Many of your examples seem to be problems in search of a solution. In a real-world scenario, your Fibonacci number function would actually be a function that takes 1 or 2 (for arbitrary subsets of the Fibonacci sequence) int parameters and returns a list of integers, and the calling process would handle getting the input and displaying the output. If you have the code you provided in the real world, it’s because the developer never intended it to be anything other than something (s)he ran from the command line.

For many of your other examples, the answer is often simply “because eventually you’re going to need to instantiate something and get things done”. At some point, for code to run, something has to be an actual implementation. In that case, it’s a filesystem library (in addition to the C# library Telastyn listed, there’s the os module in Python, and the Java File-related libraries (in java.io and java.nio). Adding another layer of abstraction isn’t going to make anything in the examples you listed better.
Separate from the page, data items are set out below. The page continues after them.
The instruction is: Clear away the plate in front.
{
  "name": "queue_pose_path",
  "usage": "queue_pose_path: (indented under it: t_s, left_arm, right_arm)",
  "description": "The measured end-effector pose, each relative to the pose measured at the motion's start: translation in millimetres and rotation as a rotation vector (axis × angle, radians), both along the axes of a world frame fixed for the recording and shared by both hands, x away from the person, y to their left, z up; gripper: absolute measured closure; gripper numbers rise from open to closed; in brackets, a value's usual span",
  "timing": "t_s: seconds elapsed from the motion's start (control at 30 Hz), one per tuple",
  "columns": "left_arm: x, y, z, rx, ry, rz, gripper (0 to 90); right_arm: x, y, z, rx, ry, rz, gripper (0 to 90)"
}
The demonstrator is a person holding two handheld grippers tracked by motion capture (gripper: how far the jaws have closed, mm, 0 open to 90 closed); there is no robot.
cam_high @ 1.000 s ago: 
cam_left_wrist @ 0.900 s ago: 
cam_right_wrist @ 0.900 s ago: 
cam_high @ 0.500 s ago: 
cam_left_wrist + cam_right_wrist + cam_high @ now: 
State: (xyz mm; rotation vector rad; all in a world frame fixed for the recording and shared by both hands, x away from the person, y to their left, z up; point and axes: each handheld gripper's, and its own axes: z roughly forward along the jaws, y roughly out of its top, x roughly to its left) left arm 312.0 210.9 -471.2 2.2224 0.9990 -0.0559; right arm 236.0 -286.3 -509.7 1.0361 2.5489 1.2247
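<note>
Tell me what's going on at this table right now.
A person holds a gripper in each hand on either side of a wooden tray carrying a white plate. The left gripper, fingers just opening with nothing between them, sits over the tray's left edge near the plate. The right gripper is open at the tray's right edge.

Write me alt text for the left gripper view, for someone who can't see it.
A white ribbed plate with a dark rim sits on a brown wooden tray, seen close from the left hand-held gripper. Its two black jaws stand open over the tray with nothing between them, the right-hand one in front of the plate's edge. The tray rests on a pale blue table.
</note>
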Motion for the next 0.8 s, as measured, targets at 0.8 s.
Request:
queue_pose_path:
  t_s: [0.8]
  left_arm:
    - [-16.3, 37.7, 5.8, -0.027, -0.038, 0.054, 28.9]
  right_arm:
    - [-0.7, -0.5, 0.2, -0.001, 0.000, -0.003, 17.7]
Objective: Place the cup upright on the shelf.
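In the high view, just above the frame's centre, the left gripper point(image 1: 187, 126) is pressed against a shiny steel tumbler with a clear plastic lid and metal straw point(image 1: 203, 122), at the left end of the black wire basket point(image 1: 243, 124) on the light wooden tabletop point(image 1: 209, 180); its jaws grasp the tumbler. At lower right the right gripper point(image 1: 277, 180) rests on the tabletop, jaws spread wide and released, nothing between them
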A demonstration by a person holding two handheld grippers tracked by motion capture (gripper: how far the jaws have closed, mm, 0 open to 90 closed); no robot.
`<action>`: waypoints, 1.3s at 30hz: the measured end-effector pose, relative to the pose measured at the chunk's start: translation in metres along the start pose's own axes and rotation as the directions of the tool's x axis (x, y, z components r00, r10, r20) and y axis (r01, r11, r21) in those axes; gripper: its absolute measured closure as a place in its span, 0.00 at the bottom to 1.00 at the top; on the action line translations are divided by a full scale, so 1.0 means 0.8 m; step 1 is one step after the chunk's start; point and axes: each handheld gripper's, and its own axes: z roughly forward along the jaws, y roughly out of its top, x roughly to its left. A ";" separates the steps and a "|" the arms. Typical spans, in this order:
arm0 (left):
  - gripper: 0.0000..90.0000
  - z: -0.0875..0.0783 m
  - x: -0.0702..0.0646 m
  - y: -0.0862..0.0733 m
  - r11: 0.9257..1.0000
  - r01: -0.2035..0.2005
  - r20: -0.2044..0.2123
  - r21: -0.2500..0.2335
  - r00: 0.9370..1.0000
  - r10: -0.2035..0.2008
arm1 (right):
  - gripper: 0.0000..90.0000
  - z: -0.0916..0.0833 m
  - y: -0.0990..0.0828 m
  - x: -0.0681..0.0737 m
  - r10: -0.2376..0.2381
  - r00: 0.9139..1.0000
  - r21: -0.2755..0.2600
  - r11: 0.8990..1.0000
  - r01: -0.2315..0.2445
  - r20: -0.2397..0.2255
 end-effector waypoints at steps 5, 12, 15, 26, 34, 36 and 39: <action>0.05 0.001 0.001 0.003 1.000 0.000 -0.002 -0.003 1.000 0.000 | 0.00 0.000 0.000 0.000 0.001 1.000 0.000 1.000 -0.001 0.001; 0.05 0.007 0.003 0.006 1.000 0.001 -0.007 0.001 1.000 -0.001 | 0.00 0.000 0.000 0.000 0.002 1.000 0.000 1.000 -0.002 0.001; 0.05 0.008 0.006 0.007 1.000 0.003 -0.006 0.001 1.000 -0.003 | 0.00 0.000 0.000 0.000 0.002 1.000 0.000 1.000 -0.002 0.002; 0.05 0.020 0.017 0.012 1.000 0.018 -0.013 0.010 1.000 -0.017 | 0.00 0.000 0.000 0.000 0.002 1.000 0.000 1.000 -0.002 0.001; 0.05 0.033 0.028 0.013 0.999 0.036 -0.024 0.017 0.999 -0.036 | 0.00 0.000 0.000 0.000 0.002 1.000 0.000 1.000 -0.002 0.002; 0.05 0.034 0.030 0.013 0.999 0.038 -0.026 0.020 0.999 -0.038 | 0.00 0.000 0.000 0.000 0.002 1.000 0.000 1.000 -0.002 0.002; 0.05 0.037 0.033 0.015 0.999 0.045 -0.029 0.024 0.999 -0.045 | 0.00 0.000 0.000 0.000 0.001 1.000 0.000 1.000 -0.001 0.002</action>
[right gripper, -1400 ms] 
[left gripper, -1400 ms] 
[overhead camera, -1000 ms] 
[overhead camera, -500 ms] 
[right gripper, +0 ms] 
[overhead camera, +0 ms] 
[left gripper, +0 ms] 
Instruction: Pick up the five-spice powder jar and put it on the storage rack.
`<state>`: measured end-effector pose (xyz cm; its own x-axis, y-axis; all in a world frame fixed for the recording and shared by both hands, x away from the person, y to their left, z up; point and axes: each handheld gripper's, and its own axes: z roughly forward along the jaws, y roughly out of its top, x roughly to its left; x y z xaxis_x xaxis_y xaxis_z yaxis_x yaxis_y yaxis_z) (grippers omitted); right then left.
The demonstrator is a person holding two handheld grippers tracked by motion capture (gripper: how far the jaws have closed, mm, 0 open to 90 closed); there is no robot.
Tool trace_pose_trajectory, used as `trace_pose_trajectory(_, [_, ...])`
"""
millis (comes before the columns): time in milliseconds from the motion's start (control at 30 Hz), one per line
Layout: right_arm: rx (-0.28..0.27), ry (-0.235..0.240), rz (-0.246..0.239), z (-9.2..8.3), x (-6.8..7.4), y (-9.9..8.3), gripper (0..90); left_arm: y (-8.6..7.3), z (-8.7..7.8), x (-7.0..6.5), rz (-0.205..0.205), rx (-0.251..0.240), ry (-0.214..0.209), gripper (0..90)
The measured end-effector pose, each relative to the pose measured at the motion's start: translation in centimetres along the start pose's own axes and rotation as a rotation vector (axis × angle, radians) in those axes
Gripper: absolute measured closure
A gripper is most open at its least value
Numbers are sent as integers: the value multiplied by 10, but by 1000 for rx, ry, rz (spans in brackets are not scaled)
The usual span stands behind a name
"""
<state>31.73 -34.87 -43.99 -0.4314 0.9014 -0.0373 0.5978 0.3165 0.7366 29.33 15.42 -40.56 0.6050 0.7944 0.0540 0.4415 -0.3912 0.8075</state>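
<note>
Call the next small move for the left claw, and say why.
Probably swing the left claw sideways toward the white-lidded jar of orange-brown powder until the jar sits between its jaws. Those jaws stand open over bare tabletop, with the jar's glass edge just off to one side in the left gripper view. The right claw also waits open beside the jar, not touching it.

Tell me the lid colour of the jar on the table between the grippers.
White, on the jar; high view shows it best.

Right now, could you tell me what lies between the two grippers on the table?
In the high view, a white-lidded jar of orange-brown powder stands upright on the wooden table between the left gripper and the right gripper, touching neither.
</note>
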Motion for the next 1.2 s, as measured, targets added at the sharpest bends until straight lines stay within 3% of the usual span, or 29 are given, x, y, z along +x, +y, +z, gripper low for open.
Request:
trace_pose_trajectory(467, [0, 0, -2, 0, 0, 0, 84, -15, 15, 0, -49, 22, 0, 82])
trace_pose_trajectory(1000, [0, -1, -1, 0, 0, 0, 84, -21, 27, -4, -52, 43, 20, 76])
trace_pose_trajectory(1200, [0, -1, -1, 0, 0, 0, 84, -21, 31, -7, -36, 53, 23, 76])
There’s a balancing act that goes into the decision-making process of whether to use some type of abstraction – How much more complicated does this make maintaining the code? (as discussed by Mason Wheeler) How much easier does this make writing the code? Do the benefits I expect to get from this really justify the extra time it takes to put this in place? And perhaps the most important question – Do I really anticipate there ever being more than 1 implementation here?
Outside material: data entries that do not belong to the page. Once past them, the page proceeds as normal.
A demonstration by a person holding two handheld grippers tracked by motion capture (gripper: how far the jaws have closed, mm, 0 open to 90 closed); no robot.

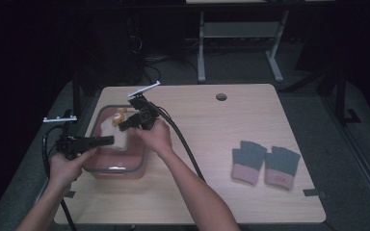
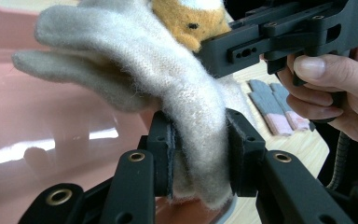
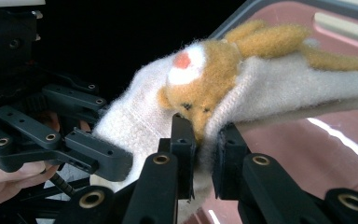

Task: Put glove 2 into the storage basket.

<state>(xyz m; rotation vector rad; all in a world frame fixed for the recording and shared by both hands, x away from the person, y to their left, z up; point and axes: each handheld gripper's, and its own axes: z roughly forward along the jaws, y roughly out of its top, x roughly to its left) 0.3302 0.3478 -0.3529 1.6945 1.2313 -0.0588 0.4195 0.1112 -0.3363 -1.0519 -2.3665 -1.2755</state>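
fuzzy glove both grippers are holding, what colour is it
Cream-white glove with an orange-tan animal face; clearest in the right gripper view.

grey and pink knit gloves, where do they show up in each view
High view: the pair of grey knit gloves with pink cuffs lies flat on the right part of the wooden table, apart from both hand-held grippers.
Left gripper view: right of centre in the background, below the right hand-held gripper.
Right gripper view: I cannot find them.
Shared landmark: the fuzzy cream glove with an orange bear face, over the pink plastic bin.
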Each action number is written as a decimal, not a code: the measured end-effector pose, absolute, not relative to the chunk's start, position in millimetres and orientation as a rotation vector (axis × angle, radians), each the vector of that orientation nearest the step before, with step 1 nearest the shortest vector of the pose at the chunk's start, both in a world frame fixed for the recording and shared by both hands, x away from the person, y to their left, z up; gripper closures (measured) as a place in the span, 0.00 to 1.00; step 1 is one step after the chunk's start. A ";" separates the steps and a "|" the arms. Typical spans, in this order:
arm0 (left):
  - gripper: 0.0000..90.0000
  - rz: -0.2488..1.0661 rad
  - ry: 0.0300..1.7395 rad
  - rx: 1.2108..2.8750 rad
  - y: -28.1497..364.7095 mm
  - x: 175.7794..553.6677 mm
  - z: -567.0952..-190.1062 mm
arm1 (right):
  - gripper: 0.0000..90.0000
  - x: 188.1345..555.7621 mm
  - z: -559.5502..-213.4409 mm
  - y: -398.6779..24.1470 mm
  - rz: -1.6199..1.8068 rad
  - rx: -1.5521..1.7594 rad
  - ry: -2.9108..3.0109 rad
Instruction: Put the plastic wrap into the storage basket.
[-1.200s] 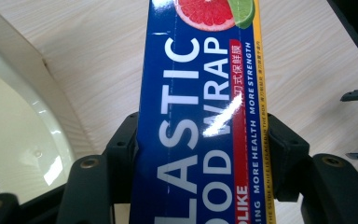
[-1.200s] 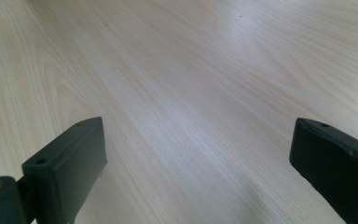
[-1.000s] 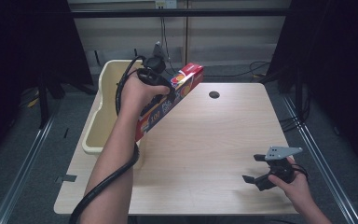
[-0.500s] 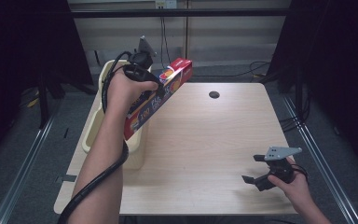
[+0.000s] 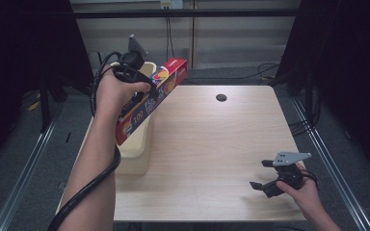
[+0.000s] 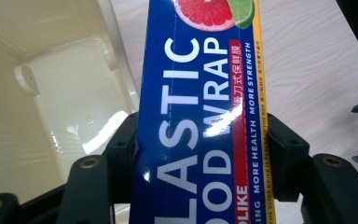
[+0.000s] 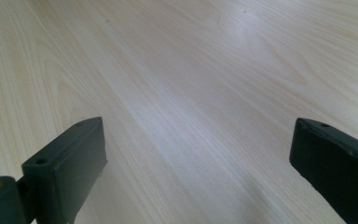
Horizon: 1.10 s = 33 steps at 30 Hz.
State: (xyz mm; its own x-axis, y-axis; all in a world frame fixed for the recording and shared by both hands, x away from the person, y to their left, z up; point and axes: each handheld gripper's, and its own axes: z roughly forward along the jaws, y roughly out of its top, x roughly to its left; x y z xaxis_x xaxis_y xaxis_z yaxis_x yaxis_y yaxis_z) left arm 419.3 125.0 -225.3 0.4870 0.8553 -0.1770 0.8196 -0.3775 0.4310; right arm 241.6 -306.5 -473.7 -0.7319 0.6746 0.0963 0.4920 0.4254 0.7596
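A long blue and red box of plastic food wrap [image 5: 150,97] hangs tilted in the air, its lower end over a cream plastic bin [image 5: 134,161] at the table's left edge. My left gripper [image 5: 142,89] is shut on the box around its middle. In the left gripper view both black jaws press the box [image 6: 200,107] from the sides, with the bin's inside [image 6: 51,93] behind it to the left. My right gripper [image 5: 260,174] rests near the table's front right corner, open, with only bare wood between its jaws [image 7: 196,154].
The light wooden table [image 5: 212,144] has a small dark round hole [image 5: 221,97] near its far edge. Dark curtains hang to both sides, and cables lie on the floor beyond the table.
My left hand has carried the wrap box to the left and a little upward, from above the table's edge to above the bin. The right gripper has stayed put.
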 end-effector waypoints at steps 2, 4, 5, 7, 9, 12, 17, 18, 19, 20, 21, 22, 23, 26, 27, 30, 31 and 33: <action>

You find you come to a point, often much sooner than you seem to think, where adding more abstraction just isn’t worth the effort.

Trang chủ Giới thiệu Sinh nhật bé trai Sinh nhật bé gái Tổ chức sự kiện Biểu diễn giải trí Dịch vụ khác Trang trí tiệc cưới Tổ chức khai trương Tư vấn dịch vụ Thư viện ảnh Tin tức - sự kiện Liên hệ Chú hề sinh nhật Trang trí YEAR END PARTY công ty Trang trí tất niên cuối năm Trang trí tất niên xu hướng mới nhất Trang trí sinh nhật bé trai Hải Đăng Trang trí sinh nhật bé Khánh Vân Trang trí sinh nhật Bích Ngân Trang trí sinh nhật bé Thanh Trang Thuê ông già Noel phát quà Biểu diễn xiếc khỉ Xiếc quay đĩa Dịch vụ tổ chức sự kiện 5 sao Thông tin về chúng tôi Dịch vụ sinh nhật bé trai Dịch vụ sinh nhật bé gái Sự kiện trọn gói Các tiết mục giải trí Dịch vụ bổ trợ Tiệc cưới sang trọng Dịch vụ khai trương Tư vấn tổ chức sự kiện Hình ảnh sự kiện Cập nhật tin tức Liên hệ ngay Thuê chú hề chuyên nghiệp Tiệc tất niên cho công ty Trang trí tiệc cuối năm Tiệc tất niên độc đáo Sinh nhật bé Hải Đăng Sinh nhật đáng yêu bé Khánh Vân Sinh nhật sang trọng Bích Ngân Tiệc sinh nhật bé Thanh Trang Dịch vụ ông già Noel Xiếc thú vui nhộn Biểu diễn xiếc quay đĩa Dịch vụ tổ chức tiệc uy tín Khám phá dịch vụ của chúng tôi Tiệc sinh nhật cho bé trai Trang trí tiệc cho bé gái Gói sự kiện chuyên nghiệp Chương trình giải trí hấp dẫn Dịch vụ hỗ trợ sự kiện Trang trí tiệc cưới đẹp Khởi đầu thành công với khai trương Chuyên gia tư vấn sự kiện Xem ảnh các sự kiện đẹp Tin mới về sự kiện Kết nối với đội ngũ chuyên gia Chú hề vui nhộn cho tiệc sinh nhật Ý tưởng tiệc cuối năm Tất niên độc đáo Trang trí tiệc hiện đại Tổ chức sinh nhật cho Hải Đăng Sinh nhật độc quyền Khánh Vân Phong cách tiệc Bích Ngân Trang trí tiệc bé Thanh Trang Thuê dịch vụ ông già Noel chuyên nghiệp Xem xiếc khỉ đặc sắc Xiếc quay đĩa thú vị

Filed under: softwareengineering - @ 20:54

Thẻ: abstraction

Thiết kế website giá rẻ

Danh mục

Why isn’t software abstract on a grander scale?